TO DO: Within the records below, how many lines hold the word "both"? Only the number should be returned.

TASK MATERIAL:
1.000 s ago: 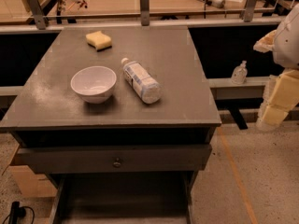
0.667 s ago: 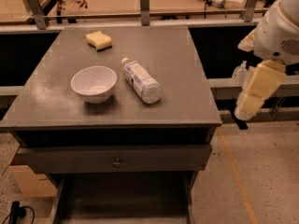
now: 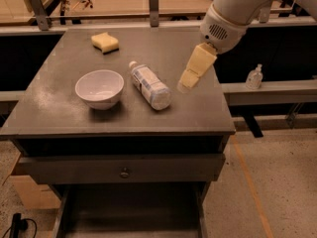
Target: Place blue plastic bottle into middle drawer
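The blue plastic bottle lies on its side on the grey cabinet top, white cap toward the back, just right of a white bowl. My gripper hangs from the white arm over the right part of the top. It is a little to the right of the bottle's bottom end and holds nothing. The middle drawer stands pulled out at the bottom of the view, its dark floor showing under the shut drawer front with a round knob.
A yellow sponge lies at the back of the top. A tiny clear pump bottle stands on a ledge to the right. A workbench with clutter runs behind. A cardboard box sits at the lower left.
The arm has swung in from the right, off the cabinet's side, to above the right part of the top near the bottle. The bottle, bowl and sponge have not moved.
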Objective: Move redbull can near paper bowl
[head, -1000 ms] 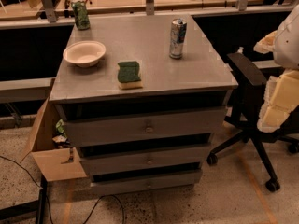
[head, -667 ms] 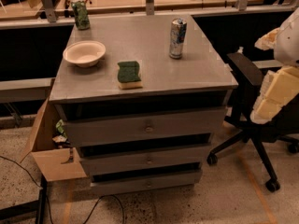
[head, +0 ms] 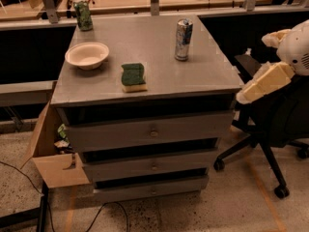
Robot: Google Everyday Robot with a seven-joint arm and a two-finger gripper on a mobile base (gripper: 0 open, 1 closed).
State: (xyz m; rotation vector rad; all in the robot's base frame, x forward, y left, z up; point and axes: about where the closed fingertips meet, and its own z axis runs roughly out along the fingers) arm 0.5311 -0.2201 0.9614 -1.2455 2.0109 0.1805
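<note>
The redbull can (head: 183,39) stands upright on the grey cabinet top (head: 145,47), right of centre toward the back. The paper bowl (head: 87,55) sits on the left side of the top, well apart from the can. A green sponge (head: 133,76) lies between them, nearer the front edge. My gripper (head: 263,84) is a cream-coloured part at the right edge of the view. It hangs beside the cabinet's front right corner, at about the height of the top, well clear of the can.
A green patterned can (head: 83,15) stands at the back left corner. The cabinet has three drawers (head: 152,132). An open cardboard box (head: 50,151) sits on the floor at the left. A black office chair (head: 270,124) stands at the right, under the arm.
My gripper has risen and swung left, toward the cabinet's front right corner. The can, bowl and sponge have not moved.
</note>
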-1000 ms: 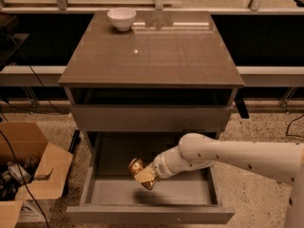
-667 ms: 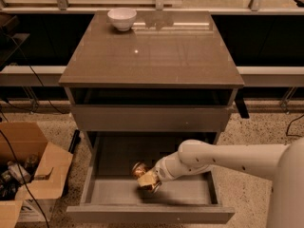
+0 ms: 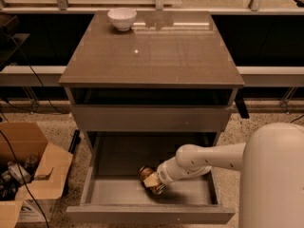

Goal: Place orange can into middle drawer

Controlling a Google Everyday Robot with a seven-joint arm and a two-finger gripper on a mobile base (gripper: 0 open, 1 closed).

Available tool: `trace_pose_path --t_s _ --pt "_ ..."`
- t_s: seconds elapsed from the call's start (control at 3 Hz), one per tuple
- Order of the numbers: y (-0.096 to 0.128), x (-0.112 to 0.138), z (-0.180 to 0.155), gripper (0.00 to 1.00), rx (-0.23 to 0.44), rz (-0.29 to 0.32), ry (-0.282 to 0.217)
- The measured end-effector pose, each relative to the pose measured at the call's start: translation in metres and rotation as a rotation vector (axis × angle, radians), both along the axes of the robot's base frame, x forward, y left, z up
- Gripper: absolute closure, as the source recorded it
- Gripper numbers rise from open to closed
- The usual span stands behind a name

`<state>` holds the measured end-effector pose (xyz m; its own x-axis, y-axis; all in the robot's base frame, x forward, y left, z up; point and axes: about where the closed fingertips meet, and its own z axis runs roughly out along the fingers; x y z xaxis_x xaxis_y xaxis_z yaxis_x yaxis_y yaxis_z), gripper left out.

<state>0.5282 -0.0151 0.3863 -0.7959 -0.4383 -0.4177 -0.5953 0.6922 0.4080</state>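
Note:
The orange can (image 3: 148,175), shiny with an orange-gold label, is inside the pulled-out middle drawer (image 3: 95,196), tilted and low over the grey floor near its middle front. My gripper (image 3: 153,181) reaches in from the right on a white arm and is closed around the can. The can's lower part is hidden by the gripper, so I cannot tell whether it touches the floor.
A white bowl (image 3: 122,18) stands at the back left of the cabinet top (image 3: 152,51). The closed upper drawer front (image 3: 149,118) is above the open drawer. An open cardboard box (image 3: 26,175) with clutter sits on the floor at left.
My gripper has lowered the can a little toward the drawer floor, and the arm has swung closer to the camera.

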Motion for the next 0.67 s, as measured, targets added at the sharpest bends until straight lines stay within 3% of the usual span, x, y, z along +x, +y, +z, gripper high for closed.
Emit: trace_pose_path --t_s 0.33,0.67 --pt "0.0008 -0.0011 -0.0002 0.07 0.001 0.003 0.001" --pt "0.0016 -0.0017 -0.0007 0.00 0.001 0.005 0.002"
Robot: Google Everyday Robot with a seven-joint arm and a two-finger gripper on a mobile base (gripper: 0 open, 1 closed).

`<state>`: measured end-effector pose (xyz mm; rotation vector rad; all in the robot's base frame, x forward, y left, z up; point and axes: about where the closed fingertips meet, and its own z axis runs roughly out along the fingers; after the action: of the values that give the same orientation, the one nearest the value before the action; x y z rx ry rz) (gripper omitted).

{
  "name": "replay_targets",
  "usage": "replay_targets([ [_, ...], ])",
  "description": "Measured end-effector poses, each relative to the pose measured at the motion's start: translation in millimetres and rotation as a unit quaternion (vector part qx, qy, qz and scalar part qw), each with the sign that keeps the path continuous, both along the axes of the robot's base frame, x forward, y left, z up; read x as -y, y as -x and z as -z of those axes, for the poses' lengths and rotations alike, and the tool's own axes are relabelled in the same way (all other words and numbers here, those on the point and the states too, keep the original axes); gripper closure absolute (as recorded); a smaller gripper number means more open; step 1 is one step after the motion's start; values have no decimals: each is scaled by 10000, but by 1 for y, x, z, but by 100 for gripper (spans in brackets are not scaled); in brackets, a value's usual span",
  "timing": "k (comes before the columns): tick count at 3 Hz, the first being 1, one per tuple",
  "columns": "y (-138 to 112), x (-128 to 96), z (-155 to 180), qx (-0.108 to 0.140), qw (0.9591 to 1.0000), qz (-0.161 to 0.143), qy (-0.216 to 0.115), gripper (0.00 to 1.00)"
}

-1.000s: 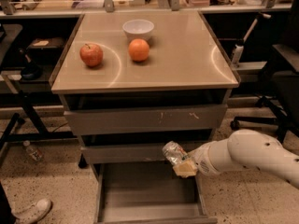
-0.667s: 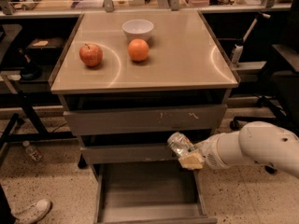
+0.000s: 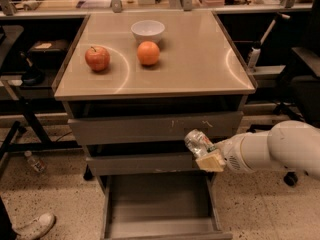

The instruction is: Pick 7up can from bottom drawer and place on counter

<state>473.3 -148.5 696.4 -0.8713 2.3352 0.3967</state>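
The bottom drawer (image 3: 160,206) of a grey three-drawer cabinet stands pulled out over the speckled floor, with a white shoe (image 3: 36,226) at the lower left corner and a small plastic bottle (image 3: 34,161) lying further back. Above the drawer's right side, the robot's hand (image 3: 203,152) grips the 7up can (image 3: 196,141), holding it tilted in the air in front of the middle drawer (image 3: 142,163). The white arm (image 3: 272,151) reaches in from the right. On the glossy beige worktop (image 3: 200,59) sit a red apple (image 3: 97,58) and an orange (image 3: 148,53), apart, with a white bowl (image 3: 147,31) just behind the orange. A cluttered bench (image 3: 75,1) runs along the back.
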Motion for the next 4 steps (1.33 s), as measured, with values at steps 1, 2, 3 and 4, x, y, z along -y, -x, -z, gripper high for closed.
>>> replay_targets([
  [1,2,2,-9,113,9999,27,22,100],
  [2,-2,9,-50,471,9988,138,88,100],
  [3,-15,17,-93,830,9961,256,136,100],
  [4,-30,21,-133,1129,9928,331,219,100],
])
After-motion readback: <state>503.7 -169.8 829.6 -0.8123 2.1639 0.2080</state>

EXERCISE SOLUTION: 2